The sailing basics you need to know if you want to learn to sail

by | February 8th, 2017

A beginners guide to sailing, which outlines everything we’ve had to learn about engines, weather, rigging, self-sufficiency and terminology in order to be ready for our maiden voyage.

So you want to become a sailor?

Whether it’s your desire for adventure, your love for the ocean, or a life without boundaries, sailing can be both exciting and scary. In this article we’ll show you everything we believe you should know up front if you’re serious about becoming a sailor.

Can you stomach it?
The seasickness aspect is an important one to consider first and although seasickness can be overcome, in most cases, over time some cannot, so having multiple sails under your belt before taking the big plunge is advised. There are tablets and patches that can help, but we’re not big fans of pills if we can help it. We prefer anti-seasickness wristbands and failing these aren’t available there’s also Ginger Gum. Sailing is extremely physical, so maintaining good health to be able to hoist the sails, which is not easy, and being generally fit enough to operate a boat is a good idea!

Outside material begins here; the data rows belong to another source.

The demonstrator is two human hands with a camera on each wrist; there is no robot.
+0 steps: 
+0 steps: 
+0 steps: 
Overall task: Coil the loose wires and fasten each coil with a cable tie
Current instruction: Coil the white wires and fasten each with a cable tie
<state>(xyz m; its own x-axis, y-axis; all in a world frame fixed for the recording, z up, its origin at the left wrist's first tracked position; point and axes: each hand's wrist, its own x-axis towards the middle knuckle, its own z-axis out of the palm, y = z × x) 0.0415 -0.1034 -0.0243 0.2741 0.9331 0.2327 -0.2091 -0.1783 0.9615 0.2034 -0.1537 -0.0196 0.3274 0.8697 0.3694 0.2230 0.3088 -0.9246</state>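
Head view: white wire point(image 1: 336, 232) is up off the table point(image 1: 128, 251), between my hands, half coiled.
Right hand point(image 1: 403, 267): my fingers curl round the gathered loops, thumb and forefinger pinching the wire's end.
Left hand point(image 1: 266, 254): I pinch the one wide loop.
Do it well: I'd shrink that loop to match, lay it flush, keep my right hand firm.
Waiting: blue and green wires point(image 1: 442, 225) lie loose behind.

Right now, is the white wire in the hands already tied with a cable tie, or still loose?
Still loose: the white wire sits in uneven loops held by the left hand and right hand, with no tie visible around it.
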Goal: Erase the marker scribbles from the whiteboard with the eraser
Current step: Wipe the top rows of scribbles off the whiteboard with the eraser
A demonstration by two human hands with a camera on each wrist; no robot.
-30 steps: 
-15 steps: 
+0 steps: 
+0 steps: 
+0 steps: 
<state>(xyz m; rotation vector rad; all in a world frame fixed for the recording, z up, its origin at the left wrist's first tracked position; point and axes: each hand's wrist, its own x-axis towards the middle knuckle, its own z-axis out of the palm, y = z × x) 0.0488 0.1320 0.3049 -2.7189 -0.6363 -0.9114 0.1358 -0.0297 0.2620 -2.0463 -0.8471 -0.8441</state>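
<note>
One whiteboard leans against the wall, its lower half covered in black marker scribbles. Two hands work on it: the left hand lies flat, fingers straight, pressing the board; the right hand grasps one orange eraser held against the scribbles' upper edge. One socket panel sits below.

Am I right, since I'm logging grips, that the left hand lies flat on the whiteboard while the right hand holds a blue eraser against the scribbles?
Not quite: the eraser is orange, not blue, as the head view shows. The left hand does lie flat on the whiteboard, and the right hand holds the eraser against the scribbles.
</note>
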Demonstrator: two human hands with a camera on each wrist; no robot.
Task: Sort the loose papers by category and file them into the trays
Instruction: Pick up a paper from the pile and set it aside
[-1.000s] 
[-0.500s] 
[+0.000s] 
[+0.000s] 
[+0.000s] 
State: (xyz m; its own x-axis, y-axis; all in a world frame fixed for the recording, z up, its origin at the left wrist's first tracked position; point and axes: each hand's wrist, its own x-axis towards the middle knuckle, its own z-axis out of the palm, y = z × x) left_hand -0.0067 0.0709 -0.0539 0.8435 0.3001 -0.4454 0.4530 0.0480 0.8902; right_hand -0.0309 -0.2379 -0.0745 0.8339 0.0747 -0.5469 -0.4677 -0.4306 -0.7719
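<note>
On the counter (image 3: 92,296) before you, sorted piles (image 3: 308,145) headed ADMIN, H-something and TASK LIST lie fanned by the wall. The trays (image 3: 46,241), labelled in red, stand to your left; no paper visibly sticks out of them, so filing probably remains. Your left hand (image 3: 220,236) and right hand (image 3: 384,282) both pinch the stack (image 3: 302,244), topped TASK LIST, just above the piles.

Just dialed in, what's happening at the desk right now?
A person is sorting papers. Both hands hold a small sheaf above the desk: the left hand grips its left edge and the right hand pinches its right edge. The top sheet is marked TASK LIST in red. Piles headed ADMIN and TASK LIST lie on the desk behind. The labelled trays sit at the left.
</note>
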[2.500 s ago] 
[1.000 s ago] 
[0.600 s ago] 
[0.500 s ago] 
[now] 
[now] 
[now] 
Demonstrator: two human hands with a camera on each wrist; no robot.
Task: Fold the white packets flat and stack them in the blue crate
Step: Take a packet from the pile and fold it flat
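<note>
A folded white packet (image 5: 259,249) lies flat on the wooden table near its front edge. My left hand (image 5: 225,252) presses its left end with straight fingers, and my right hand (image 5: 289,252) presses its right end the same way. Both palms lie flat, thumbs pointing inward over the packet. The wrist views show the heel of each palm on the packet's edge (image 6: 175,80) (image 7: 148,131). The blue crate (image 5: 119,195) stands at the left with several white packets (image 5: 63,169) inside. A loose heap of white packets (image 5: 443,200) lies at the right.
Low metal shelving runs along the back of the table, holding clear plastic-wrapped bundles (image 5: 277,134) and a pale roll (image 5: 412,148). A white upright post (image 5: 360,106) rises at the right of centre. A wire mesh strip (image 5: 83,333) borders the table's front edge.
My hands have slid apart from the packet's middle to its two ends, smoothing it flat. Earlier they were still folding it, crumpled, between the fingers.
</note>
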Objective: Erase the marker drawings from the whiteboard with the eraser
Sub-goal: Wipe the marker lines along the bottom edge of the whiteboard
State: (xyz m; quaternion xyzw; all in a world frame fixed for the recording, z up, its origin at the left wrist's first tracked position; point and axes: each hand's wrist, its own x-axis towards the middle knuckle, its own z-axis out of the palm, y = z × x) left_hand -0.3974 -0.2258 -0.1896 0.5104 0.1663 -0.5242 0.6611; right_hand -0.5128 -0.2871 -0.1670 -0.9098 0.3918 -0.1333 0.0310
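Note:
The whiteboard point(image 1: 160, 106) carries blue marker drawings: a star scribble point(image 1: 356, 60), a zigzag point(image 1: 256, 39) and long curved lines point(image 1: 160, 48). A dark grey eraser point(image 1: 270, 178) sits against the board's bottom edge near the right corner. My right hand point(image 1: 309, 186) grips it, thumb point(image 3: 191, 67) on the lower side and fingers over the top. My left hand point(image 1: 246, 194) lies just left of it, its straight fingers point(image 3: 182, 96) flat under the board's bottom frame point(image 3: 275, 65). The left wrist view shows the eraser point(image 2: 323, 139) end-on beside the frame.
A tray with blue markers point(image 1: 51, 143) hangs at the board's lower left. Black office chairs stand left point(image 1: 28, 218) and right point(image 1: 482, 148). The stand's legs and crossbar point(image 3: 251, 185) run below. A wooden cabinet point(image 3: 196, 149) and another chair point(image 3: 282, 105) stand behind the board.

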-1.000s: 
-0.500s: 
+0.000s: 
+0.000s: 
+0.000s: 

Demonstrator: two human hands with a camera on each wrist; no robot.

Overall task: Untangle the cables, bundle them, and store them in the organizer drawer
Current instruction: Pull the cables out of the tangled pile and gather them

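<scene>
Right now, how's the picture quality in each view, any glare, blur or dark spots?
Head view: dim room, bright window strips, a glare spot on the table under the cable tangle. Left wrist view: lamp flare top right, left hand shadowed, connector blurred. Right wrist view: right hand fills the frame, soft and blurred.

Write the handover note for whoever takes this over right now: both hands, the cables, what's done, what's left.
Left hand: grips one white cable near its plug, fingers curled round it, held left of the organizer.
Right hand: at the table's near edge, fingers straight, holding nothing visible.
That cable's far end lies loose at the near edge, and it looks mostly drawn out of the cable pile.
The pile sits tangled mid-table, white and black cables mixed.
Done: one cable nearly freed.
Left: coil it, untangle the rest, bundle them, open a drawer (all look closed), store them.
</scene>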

Say goodbye to decent sleep. 
There’s multiple factors that make sleeping tough on a sailing yacht and if you’re someone who can’t operate without a perfect nights sleep you’re going to struggle at first. There’s the heat and humidity, both outside and inside the boat, splashing water, the magnified creaks and cracks in the cabin, slashing ropes, and even the occasional sea life causing a ruckus. On top of that, you have the rocking – though I have to say, I find it rather soothing.

It’s not an easy life!
Unless you’re Melnichenko, with a fully staffed super yacht. Owning your own sailing yacht will most probably mean that you will be the one responsible for the upkeep and maintenance of it. It’s a constant job and you need to be able to deal with problems as they arise, one by one, without getting frustrated. It’s costly too so you need to be prepared to ask for help and be frugal whenever you can. And with annual costs having to be accounted for, including hull outs, repaints, sail repairs, resealing, and varnishing, generally being good with your money will ensure smooth sailing – because you never know what will need replacing and where until it breaks and you don’t want to be out at sea when that happens.

These are a few of the physical and mental requirements we either had to strengthen or learn from scratch, to allow us to be confident when we finally take the plunge. But what about the actual skills required to sail? Below we’ve comprised a list of the key sailing skills we’ve had to learn and believe are a great starting place for any avid sailor.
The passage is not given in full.